Recently we added another host to our VMWare cluster. During testing we discovered a few virtual machines would not vMotion between any of our hosts. It’s not clear if this had anything to do with adding the host or if it was something we only noticed because we were moving guests between hosts, which as a general rule does not happen that often.
To set the stage from the hardware side of things:
- One VMWare cluster, with (5) Dell hosts: (2) 2950s, (2) R720s, and (1) R730
- Shared storage on a FalconStor NSS SAN, connected via a Brocade 6505 FC switch.
- Originally we had a mix of ESXi 5.1 and 6.0, but we’ve since upgraded to all 6.0; the problem didn’t change between versions.
Fairly standard stuff.
When a vMotion would fail, we would get one of a few different errors, most of which were along the lines of:
After that, the VM would show either “(orphaned)” or “(inaccessible)” in vCenter:
Often, the same VM would reappear at the same time as a “discovered virtual machine,” which showed normally in vCenter but still could not be moved between hosts. It also showed the wrong disk space usage, often showing 4GB or less on servers with 60GB or larger drives. Note the guest OS was still running without issue, and the VM could be shut down and started back up without any errors.
We quickly established that this was not limited to a specific data store or specific host since there was no commonality between the guest VMs that had a problem. We also ruled out a storage issue as we have quite a lot of other VMs on that SAN as well as a Windows cluster, all of which was running fine.
Our first troubleshooting step was to remove the guest from vCenter inventory and attempt to re-add by browsing the datastore for the .vmx file. This resulted in two VMs being imported, as shown:
The first VM – i.e. the one without the (1) – would not show any data.

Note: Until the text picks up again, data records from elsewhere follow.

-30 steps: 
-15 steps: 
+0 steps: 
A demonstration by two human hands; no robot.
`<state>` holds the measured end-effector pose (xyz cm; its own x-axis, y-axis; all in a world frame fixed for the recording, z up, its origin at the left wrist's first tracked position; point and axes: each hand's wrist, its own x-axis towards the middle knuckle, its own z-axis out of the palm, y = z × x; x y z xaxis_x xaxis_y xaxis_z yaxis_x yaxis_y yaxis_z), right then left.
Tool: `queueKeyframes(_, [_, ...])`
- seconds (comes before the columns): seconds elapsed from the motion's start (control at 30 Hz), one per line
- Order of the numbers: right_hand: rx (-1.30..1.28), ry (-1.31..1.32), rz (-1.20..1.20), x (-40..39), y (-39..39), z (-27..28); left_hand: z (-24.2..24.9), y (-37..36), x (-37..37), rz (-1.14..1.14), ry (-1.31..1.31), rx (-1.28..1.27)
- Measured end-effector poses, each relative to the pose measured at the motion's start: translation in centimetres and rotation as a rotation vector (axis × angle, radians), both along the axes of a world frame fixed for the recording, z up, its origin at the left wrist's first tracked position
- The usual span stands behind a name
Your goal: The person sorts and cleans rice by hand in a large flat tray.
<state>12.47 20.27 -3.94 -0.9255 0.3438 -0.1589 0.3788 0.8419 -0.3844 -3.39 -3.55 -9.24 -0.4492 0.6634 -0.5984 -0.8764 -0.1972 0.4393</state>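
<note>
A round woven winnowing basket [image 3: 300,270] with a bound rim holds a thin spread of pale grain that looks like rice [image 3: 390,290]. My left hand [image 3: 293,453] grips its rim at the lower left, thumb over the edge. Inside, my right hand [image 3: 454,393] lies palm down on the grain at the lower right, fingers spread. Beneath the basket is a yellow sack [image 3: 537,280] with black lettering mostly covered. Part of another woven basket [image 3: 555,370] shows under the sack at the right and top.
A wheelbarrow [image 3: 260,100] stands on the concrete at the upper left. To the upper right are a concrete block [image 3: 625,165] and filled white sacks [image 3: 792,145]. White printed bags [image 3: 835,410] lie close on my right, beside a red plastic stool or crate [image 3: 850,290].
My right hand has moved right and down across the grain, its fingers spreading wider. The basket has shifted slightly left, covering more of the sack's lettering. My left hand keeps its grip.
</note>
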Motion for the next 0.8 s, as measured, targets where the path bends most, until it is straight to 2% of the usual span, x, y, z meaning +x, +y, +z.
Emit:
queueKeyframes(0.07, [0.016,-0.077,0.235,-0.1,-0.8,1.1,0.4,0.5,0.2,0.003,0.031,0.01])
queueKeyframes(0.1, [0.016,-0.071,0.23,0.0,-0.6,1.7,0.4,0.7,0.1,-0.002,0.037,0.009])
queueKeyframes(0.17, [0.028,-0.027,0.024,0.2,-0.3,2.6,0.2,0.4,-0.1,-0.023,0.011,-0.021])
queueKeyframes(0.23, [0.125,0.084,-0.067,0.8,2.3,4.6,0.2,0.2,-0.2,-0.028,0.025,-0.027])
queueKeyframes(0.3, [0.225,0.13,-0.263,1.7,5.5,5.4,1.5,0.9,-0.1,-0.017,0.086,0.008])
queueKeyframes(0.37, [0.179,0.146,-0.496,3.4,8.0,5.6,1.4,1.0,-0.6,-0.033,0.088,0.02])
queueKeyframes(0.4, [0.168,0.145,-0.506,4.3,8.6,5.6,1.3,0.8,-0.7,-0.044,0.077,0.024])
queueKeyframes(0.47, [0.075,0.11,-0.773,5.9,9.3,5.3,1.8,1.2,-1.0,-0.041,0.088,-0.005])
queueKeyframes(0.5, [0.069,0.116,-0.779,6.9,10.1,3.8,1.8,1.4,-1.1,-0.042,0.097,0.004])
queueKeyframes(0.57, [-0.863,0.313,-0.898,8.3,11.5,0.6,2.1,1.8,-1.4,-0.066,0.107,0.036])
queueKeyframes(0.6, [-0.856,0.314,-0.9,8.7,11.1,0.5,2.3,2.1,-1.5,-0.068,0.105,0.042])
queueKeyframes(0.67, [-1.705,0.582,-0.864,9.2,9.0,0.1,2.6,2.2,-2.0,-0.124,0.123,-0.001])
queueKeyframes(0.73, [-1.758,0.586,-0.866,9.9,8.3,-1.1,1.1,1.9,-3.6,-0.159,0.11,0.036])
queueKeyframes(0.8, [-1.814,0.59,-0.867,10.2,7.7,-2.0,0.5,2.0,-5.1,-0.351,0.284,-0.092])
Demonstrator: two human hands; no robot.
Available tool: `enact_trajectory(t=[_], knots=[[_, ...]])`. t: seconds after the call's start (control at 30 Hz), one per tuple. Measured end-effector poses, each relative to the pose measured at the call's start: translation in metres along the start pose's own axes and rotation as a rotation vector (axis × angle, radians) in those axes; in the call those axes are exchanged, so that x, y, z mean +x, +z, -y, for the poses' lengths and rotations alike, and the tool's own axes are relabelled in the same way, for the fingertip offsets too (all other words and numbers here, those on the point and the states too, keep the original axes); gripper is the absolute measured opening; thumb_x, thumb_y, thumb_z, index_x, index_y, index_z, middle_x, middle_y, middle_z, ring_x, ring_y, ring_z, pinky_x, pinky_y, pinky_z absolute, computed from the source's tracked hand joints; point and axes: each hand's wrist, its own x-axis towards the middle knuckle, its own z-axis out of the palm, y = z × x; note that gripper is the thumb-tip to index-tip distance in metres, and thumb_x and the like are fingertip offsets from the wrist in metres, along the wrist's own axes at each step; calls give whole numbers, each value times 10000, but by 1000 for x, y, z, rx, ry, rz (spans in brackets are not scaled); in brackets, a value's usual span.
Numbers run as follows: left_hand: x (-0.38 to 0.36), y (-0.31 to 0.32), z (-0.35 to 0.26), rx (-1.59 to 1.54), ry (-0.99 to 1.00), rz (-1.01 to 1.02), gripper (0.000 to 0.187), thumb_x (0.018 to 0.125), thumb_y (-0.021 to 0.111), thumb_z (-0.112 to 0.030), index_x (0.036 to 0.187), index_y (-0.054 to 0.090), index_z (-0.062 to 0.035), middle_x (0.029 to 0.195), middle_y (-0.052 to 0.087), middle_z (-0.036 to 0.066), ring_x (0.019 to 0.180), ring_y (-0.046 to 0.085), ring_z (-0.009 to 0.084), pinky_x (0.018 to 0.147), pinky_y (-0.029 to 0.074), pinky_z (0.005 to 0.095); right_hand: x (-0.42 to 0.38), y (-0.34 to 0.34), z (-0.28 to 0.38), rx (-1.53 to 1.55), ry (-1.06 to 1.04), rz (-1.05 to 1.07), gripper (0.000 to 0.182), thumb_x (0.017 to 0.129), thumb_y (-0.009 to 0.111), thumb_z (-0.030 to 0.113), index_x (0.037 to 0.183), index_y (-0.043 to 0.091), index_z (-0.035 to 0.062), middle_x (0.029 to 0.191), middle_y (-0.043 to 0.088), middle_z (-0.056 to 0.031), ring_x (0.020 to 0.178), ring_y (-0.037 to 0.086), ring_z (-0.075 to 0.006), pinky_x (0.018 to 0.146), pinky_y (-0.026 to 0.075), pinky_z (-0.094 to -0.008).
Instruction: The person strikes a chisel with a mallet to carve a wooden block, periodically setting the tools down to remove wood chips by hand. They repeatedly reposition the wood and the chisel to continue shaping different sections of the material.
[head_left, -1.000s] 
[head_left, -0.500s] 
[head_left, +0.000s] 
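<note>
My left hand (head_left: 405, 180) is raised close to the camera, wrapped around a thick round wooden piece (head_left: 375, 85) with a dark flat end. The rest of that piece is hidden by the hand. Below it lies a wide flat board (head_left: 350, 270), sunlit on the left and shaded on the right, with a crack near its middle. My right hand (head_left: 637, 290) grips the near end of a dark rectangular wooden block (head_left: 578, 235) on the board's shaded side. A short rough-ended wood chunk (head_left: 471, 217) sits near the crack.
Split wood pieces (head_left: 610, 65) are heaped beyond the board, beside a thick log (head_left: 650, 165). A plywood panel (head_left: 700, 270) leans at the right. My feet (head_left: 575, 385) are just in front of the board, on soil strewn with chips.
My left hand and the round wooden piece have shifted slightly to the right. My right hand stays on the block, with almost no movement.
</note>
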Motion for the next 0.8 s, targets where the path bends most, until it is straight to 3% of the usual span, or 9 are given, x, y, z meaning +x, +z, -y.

The second copy of the VM would show mostly accurate data:
Note the provisioned and used storage numbers, which are clearly incorrect.
After a while, the registration of the first copy of the VM would fail with an error and no longer show in vCenter.
The second copy of the VM would remain in vCenter but any attempt to vMotion to another host would result in an error (shown below), and the VM would then show (orphaned) in vCenter.
We were back where we started and contacted support.
Support was not terribly useful. I’m not looking to turn this into a rant about VMWare support, so I’ll skip a lot of the details but the short version is that while they did fix this for two of our VMs, they did so in an extremely inefficient manner that involved duplicating the entire VMDK file. So when the same problem appeared on two more VMs I wanted to investigate this further in-house.
Below is the fix we came up with, which is a little tedious but effective and not too time consuming.
- SSH to one of your hosts.
- Navigate to /vmfs/volumes/datastorename/vmfoldername
Run ls –l for a directory listing
It’s a good time to review a few things about VMWare file names:
name.vmx is the virtual machine definition file, which is plain text, and contains info about the VM itself
name.vmdk is the hard drive definition file, which is plain text as well, and points to the hard drive data file
name-flat.vmdk is the actual hard drive data
In some cases, either of the definition files could be missing (which would cause a problem), but they were both there for us.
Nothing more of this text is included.